# Strainers



## Holdenholden (Feb 6, 2018)

Can some one invent a strainer that snaps onto a gallon can of 5g pail. You strain as you pour. You can replace the screen or filter after use easily no washing with water 


Sent from my iPhone using Tapatalk


----------



## Woodco (Nov 19, 2016)

I had something similar once, but it was more of a plastic screen than a strainer. When I do big jobs, I use 20 gallon tubs to spray out of. I cut the top few inches off a five, put my strainer on it, and use a clamp to hold in on the side to pour my paint through.

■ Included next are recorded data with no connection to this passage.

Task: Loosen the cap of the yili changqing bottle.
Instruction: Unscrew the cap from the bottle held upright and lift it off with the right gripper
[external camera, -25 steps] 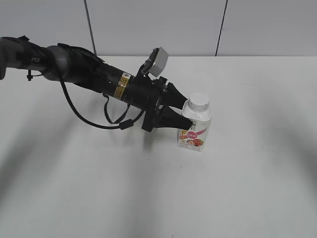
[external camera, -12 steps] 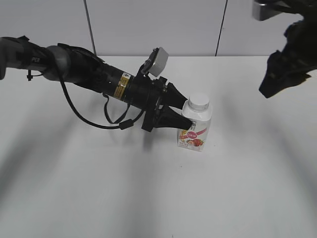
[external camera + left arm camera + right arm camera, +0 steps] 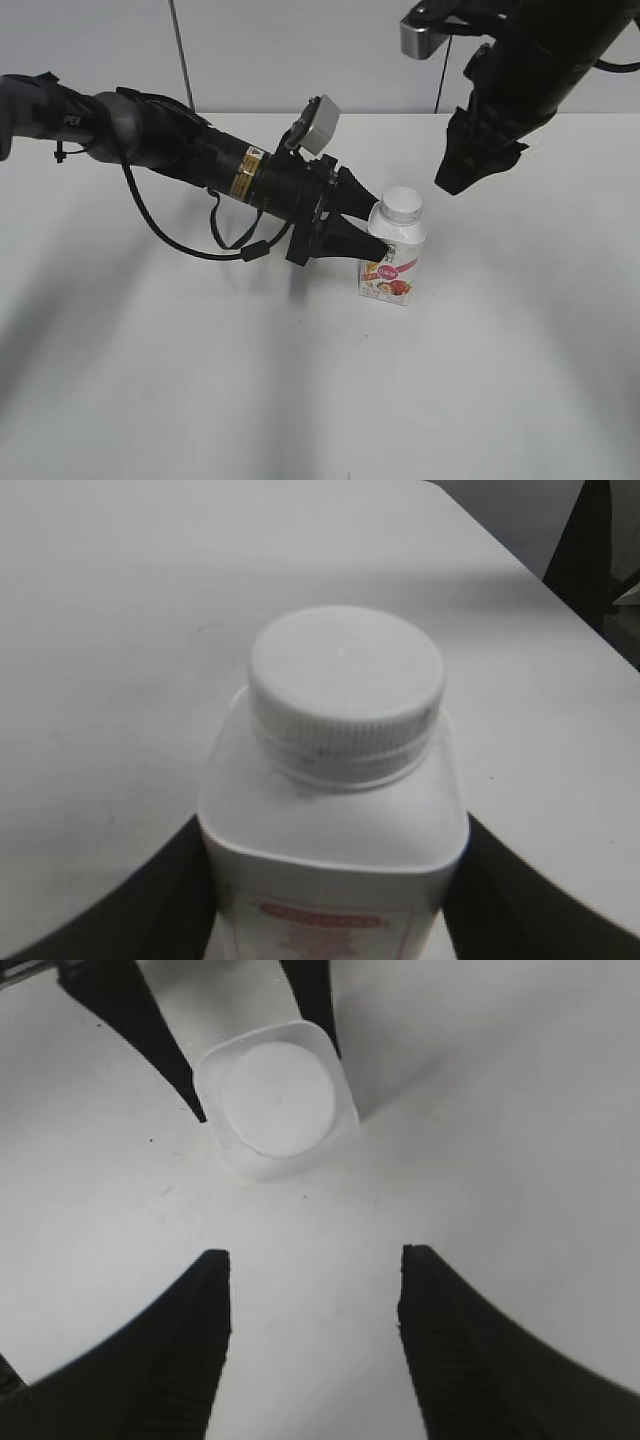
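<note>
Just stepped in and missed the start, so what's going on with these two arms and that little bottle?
The left hand is clamped on the body of the yili changqing bottle, holding it upright on the white table. The right hand hangs open in the air above and to the right of the bottle; its wrist view looks straight down on the cap, with the fingers spread wide and touching nothing. The cap sits on the neck, so loosening has not started yet.

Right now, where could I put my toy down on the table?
In front of the bottle the table is bare, and to its right too. It is crowded at the bottle: the left pincer grips it, and the right pincer hovers above.
</note>
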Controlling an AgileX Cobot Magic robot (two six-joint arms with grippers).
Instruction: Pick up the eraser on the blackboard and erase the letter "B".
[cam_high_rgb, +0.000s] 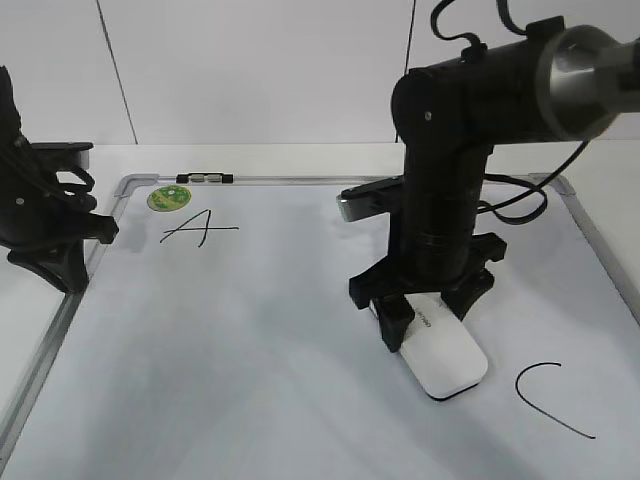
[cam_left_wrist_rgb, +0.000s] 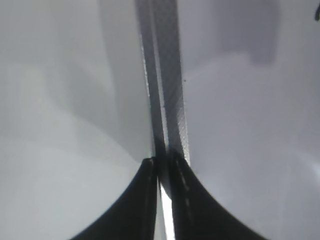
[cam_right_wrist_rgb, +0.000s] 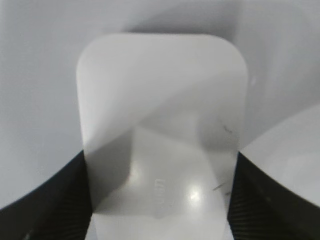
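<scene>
The white eraser (cam_high_rgb: 445, 360) lies flat on the blackboard (cam_high_rgb: 250, 350), right of the middle. My right gripper (cam_high_rgb: 428, 322) comes straight down on it, its two black fingers pressed against the eraser's long sides. The right wrist view shows the eraser (cam_right_wrist_rgb: 160, 115) filling the space between the fingers (cam_right_wrist_rgb: 160, 200), with white board (cam_right_wrist_rgb: 40, 75) around it. The letter "B" does not show in any view. My left gripper (cam_high_rgb: 85, 250) is shut and empty above the board's left frame, which runs up from its tips (cam_left_wrist_rgb: 162, 165) in the left wrist view (cam_left_wrist_rgb: 167, 90).
A small letter "A" (cam_high_rgb: 198, 228) and a round green magnet (cam_high_rgb: 168, 198) are at the board's far left. A curved "C" (cam_high_rgb: 550, 400) is at the near right. A small clip (cam_high_rgb: 205, 178) sits on the top frame.
</scene>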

You could probably make something similar by taking a 5 gallon lid, and cutting the middle out of it, to put on your bucket. Of course, it'd probably just be easier to tape it around the paint bucket in the first place like normal.


----------



## PACman (Oct 24, 2014)

Are you willing to pay $50 for such a strainer? That is the question. You may, but not enough people are so the justification for making such a device is pretty low.


----------



## CApainter (Jun 29, 2007)

I have a flour sifter I use at home. I also use window screen material at work.


----------



## Holdenholden (Feb 6, 2018)

I’d pay $50 then the cost for replacement screens. Saves time cleaning a strainer and less messy. 


Sent from my iPhone using Tapatalk


----------



## PACman (Oct 24, 2014)

There actually is a type of strainer like the one you are talking about but it is normally used in restaurants and the food service industry.


----------



## lilpaintchic (Jul 9, 2014)

I don't like em....

://www.bayteccontainers.com/5-gallon-400-micron-ez-strainer-insert-for-pails---drums.html?utm_source=googlepepla&utm_medium=adwords&id=347073414863&gclid=CjwKCAiAn5rUBRA3EiwAUCWb2wyAPgJ16J5xsHHVbMUWXx9cJyF0nqv_X5-ouHdTMVbPPlC-FV7sXhoCDMEQAvD_BwE

Sent from my SM-G930V using Tapatalk


----------



## MikeCalifornia (Aug 26, 2012)

Try what's called a spagetti strainer. We used to carry them for tract painters when I worked for SW. Guys would just pour the paint over the top and it caught all the gunk.
http://vollrath.com/Wire-Mesh-Strainers-47198.htm
Honestly, just the regular strainer bags are the best bet. They make them in gallon, duece, and fiver with or without the hole. For about a buck, I use them over and over. Just put it in the empty bucket, pour paint, squeeze out the excess, then throw it in your clean up water. Rinse it out at night when you clean your stuff. Just don't every turn it inside out, all the dried gunk falls out.


----------



## Brushman4 (Oct 18, 2014)

I've worked for a couple of very high-end contractors where every morning at the start of the day all paint had to be strained with extra fine cone filters, all cut pots had to be wiped with a dry rag and then vacuumed out before straining, we were using all oil paint for the trim and it had to be cut with kerosene.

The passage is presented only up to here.